なぜ古いウイスキーのラベルには「特級」と書かれているのか——味の格付けではなく、税金の話だった
古いボトルに刷られた「特級」の二文字は、味の格付けではなく税金の区分だった。法律上は原酒が一滴でもウイスキーと名乗れた時代、GATTが突きつけた勧告、そして1989年の廃止。ラベルの二文字が語る、戦後日本とウイスキーの物語。
中古ボトルを扱う酒屋やオークションの写真で、古いウイスキーのラベルに「特級」と刷られているのを見たことがないだろうか。
堂々とした二文字である。特級と書いてあるのだから、さぞ上等なウイスキーなのだろう——そう受け取るのが自然だ。

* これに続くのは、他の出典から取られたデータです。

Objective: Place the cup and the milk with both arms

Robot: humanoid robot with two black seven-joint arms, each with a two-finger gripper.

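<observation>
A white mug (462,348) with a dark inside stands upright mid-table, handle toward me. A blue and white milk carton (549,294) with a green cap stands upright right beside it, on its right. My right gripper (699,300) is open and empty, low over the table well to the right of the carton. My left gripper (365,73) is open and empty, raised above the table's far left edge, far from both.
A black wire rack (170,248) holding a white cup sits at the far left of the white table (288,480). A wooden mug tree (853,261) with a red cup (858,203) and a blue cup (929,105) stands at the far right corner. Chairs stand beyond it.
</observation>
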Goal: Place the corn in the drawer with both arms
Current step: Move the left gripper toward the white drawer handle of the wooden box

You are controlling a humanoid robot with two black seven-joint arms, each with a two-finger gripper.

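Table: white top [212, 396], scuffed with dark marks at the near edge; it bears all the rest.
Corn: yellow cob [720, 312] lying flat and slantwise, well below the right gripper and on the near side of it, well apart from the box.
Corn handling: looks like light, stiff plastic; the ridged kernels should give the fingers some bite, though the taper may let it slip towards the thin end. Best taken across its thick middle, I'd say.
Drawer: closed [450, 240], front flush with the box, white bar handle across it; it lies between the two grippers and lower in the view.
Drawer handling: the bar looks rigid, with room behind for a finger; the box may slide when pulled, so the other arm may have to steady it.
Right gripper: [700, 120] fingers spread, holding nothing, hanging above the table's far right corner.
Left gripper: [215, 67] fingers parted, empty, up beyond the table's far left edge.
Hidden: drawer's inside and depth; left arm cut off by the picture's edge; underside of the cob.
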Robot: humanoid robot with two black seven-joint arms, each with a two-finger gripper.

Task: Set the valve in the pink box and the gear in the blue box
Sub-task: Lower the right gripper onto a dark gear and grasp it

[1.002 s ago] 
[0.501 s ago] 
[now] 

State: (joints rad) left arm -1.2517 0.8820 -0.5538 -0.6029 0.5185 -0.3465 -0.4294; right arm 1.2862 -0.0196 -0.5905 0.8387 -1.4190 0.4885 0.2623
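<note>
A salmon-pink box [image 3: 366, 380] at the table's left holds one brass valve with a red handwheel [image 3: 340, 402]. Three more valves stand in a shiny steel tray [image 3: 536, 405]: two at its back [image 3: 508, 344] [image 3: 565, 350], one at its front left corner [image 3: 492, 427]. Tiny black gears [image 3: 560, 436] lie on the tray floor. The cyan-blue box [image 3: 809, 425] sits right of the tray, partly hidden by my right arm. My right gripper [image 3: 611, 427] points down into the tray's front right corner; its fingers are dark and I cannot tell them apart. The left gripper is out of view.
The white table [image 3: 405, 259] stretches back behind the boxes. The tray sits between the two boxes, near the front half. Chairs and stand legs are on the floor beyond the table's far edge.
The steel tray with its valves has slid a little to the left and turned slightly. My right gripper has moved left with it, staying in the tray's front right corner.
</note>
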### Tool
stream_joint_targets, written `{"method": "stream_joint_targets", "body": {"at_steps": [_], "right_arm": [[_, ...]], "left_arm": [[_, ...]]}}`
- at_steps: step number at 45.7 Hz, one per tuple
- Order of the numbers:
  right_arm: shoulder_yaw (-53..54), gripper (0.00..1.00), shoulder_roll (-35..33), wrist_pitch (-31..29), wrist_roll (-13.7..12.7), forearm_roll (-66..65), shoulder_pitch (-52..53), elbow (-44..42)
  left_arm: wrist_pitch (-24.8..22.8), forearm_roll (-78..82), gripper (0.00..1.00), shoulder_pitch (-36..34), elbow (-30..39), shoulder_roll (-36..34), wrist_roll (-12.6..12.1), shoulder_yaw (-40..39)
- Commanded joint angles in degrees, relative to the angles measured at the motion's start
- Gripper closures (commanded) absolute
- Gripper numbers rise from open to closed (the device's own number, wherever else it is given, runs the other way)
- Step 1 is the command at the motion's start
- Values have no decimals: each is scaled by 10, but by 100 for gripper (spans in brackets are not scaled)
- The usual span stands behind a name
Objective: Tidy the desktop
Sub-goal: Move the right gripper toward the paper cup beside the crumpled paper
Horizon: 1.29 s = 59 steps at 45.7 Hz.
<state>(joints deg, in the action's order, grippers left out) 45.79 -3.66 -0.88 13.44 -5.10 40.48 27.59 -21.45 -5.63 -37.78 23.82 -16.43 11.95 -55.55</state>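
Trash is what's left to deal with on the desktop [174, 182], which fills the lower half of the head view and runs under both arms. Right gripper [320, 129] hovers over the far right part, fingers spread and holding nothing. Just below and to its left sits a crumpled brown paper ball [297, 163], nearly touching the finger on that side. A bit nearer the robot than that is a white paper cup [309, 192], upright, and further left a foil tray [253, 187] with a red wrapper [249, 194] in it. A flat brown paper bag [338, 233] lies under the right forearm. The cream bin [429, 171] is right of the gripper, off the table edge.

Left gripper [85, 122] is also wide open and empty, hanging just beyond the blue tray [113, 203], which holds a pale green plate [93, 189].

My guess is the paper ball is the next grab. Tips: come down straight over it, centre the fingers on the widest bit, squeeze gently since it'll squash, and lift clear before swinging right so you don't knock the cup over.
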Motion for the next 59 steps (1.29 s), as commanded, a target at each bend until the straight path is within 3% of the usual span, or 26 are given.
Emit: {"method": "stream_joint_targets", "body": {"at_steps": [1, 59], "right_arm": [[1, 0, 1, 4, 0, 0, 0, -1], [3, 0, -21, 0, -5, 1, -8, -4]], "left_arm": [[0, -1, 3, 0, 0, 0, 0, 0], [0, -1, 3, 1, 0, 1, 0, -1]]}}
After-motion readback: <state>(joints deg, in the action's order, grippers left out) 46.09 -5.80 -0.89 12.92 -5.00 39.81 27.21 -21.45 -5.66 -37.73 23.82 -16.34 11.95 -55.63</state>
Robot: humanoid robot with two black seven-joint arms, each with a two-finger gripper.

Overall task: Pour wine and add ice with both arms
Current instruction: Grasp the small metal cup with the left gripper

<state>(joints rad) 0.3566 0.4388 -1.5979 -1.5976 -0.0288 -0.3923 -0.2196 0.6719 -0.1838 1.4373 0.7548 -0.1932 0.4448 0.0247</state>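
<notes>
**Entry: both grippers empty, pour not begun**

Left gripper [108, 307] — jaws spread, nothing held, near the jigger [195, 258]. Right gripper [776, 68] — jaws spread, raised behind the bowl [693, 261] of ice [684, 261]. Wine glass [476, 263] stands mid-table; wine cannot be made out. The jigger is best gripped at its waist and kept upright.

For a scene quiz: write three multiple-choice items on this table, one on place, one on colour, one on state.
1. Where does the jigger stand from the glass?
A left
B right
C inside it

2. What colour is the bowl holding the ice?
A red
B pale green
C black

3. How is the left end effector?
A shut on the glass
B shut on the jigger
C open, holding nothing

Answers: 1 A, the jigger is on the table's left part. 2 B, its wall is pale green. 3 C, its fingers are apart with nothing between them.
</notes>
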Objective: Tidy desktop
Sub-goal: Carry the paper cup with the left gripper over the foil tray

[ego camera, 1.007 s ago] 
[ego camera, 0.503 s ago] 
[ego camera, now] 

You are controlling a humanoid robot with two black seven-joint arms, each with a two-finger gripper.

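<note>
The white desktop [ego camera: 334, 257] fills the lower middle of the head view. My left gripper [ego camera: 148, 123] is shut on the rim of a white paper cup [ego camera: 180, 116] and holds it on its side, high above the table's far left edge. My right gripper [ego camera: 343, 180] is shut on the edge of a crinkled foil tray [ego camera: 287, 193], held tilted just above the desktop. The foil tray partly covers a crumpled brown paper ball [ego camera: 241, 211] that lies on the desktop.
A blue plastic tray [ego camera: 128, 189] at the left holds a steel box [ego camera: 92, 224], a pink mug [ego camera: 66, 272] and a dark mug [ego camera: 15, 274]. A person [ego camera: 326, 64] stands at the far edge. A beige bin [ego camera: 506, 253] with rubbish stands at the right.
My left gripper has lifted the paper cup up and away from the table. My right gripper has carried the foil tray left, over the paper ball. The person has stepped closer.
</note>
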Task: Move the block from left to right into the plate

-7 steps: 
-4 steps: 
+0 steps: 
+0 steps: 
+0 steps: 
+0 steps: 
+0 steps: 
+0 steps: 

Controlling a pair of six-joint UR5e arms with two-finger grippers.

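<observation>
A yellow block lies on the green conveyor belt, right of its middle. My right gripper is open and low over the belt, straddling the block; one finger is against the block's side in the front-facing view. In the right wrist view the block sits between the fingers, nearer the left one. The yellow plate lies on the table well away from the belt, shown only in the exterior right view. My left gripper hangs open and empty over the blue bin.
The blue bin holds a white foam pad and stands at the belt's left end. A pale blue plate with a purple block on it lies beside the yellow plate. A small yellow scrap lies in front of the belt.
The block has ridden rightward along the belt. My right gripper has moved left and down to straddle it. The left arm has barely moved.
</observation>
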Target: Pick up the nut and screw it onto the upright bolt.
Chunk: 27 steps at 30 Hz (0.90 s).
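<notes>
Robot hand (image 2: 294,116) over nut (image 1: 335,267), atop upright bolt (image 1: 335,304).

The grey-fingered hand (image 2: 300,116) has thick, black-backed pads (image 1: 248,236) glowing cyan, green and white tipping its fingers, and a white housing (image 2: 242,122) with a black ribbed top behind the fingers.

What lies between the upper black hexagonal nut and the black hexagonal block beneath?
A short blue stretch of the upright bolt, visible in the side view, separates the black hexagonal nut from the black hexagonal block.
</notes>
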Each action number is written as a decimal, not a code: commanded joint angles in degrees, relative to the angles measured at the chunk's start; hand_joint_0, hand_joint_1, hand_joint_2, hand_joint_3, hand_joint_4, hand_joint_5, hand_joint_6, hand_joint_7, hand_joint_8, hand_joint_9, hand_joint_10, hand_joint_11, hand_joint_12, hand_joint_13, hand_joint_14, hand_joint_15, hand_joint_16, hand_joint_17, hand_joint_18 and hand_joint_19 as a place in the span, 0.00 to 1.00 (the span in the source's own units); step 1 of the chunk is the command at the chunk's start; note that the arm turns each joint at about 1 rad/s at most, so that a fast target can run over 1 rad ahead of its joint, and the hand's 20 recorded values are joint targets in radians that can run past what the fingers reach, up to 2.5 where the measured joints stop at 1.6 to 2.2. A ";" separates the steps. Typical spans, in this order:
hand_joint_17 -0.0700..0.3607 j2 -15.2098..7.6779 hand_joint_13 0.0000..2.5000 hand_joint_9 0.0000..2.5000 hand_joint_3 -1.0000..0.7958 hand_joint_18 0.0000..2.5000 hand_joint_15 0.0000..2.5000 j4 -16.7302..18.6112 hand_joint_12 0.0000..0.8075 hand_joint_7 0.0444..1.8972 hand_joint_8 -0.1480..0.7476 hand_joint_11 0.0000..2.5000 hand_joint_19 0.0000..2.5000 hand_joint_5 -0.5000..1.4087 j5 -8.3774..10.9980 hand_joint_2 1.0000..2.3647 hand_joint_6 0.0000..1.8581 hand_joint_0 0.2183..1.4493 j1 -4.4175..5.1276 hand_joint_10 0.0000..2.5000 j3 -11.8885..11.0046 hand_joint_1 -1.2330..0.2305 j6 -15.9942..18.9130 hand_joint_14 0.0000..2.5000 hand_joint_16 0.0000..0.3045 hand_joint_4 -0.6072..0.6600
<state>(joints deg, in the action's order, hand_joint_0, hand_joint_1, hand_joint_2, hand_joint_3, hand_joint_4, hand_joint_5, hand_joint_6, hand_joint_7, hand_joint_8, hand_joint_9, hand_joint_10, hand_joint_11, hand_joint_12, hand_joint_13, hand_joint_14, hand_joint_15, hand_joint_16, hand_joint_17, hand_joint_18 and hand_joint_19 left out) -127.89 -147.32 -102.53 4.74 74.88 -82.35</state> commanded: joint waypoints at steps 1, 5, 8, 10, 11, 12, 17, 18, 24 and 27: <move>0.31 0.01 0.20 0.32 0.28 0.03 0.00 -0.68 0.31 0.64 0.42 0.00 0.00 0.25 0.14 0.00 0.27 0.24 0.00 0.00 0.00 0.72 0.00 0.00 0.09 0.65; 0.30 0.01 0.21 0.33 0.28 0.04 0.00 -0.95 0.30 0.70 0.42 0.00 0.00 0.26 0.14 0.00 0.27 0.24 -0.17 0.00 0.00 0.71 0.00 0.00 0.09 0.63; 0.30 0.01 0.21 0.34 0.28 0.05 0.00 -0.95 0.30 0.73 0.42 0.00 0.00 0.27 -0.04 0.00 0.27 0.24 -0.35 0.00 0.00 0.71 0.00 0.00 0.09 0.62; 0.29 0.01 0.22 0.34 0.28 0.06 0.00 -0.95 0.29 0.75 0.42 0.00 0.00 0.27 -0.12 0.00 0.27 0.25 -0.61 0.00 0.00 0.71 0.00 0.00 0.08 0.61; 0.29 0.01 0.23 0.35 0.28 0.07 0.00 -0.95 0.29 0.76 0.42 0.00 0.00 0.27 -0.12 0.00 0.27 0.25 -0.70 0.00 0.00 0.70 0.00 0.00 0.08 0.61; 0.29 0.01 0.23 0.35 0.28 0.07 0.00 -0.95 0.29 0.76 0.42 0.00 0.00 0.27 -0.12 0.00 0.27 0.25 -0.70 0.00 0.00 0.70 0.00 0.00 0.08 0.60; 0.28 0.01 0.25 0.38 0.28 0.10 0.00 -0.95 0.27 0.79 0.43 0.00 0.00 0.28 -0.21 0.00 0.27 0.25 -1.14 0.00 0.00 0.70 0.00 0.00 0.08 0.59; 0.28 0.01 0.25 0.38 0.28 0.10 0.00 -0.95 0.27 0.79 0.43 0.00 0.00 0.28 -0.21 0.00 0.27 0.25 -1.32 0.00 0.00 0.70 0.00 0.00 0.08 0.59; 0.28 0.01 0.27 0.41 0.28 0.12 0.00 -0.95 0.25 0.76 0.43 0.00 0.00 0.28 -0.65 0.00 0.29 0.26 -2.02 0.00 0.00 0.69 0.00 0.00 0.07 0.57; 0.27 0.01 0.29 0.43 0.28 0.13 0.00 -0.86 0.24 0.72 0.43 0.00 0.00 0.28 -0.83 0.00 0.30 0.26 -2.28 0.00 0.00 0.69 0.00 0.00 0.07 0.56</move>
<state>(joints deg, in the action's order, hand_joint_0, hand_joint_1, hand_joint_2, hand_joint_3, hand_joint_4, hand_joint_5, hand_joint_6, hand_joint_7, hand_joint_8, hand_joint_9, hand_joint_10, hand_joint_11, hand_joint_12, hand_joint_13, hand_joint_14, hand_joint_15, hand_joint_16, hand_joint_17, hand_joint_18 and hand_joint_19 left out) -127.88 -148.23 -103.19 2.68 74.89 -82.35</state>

ところが、これは味の格付けではない。品質を審査して与えられた称号でもない。「特級」は、税金の区分だった。
「特級・一級・二級」は、税率の階段だった
かつての酒税法は、同じウイスキーでも中身に応じて級を分けていた。級別制度そのものは昭和18年(1943年)に、酒税収入を確保する観点から創設されたものである。当初は級の呼び名も段数も今の記憶とは違い、「特級・一級・二級」の三段階に落ち着いたのは1953年の酒税法だとされる。
線引きに使われたのは、主にアルコール度数と原酒混和率だ。後者は、ウイスキーの原酒をどれだけ使っているか、という割合である。原酒をたっぷり使い、度数の高いものほど、上の級になる。
そして級が上がるほど、税は重くなった。
1989年の改正を担当した大蔵省主税局の解説によれば、改正前の制度は「高級酒とされていたビールやウイスキー類等に対しては高い負担を、大衆酒とされていたしょうちゅうや清酒2級に対しては低い負担を」求める、細かく段差をつけた課税だった。さらにウイスキー類の高価格帯には、量に応じた従量税に代えて、値段に応じた従価税が適用される。高いウイスキーほど、税も値段に比例して膨らむ仕組みである。
つまり「特級」とは、平たく言えばもっとも重い税を払ったウイスキーという意味だった。憧れの二文字の正体は、税率表の一番上の段だったのだ。
なお基準値は何度も改定されており、時期によって数字が違う。一般には1953年時点で、43度以上が特級、40度以上43度未満が一級、40度未満が二級と解説されることが多い。
法律上は、原酒が「一滴」でもウイスキーだった
級別制度の意味を理解するには、当時の「ウイスキー」の定義を知る必要がある。
同じ大蔵省主税局の解説は、改正前の酒税法をこう説明している——ウイスキー原酒が1滴しか使用されていなくとも、その香味、色沢、性状がウイスキーに類似すればウイスキーとされていた。
つまり、アルコールやスピリッツに香料と色を足したものでも、法律上はウイスキーを名乗れた。もっとも、これはあくまで法の建て付けの話で、実際には通達によって、二級にも最低10%の原酒が含まれていたという。
とはいえ「原酒をどれだけ使っているか」で中身の濃さが天と地ほど変わる以上、そこが税の物差しになるのは当然だった。級別制度とは、中身の薄いウイスキーと濃いウイスキーを、税で仕分ける道具でもあったのである。
1989年の改正では、この緩い建て付け自体が正された。通達で運用していた「原酒10%」という線が、法律上の定義そのものに格上げされたのだ。以後、原酒の混和割合が10%に満たないものは、ウイスキーではなくスピリッツとなった。
だから戦後の日本人は、下の級を飲んでいた
税が軽ければ、安く売れる。戦後の日本で圧倒的に飲まれたのは、原酒が少なく度数も控えめな、下の級のウイスキーだった。
その象徴が「トリス」である。サントリーの公式サイトによれば、トリスが生まれたのは1946年。「うまい、やすい」を掲げた大衆ウイスキーだった。1950年代には全国に「トリスバー」が広がり、PR誌『洋酒天国』とともに一大ブームを起こす。
戦後日本の洋酒文化が大衆に広まった入口は、高級なシングルモルトではない。税の軽い、安いウイスキーの一杯だった。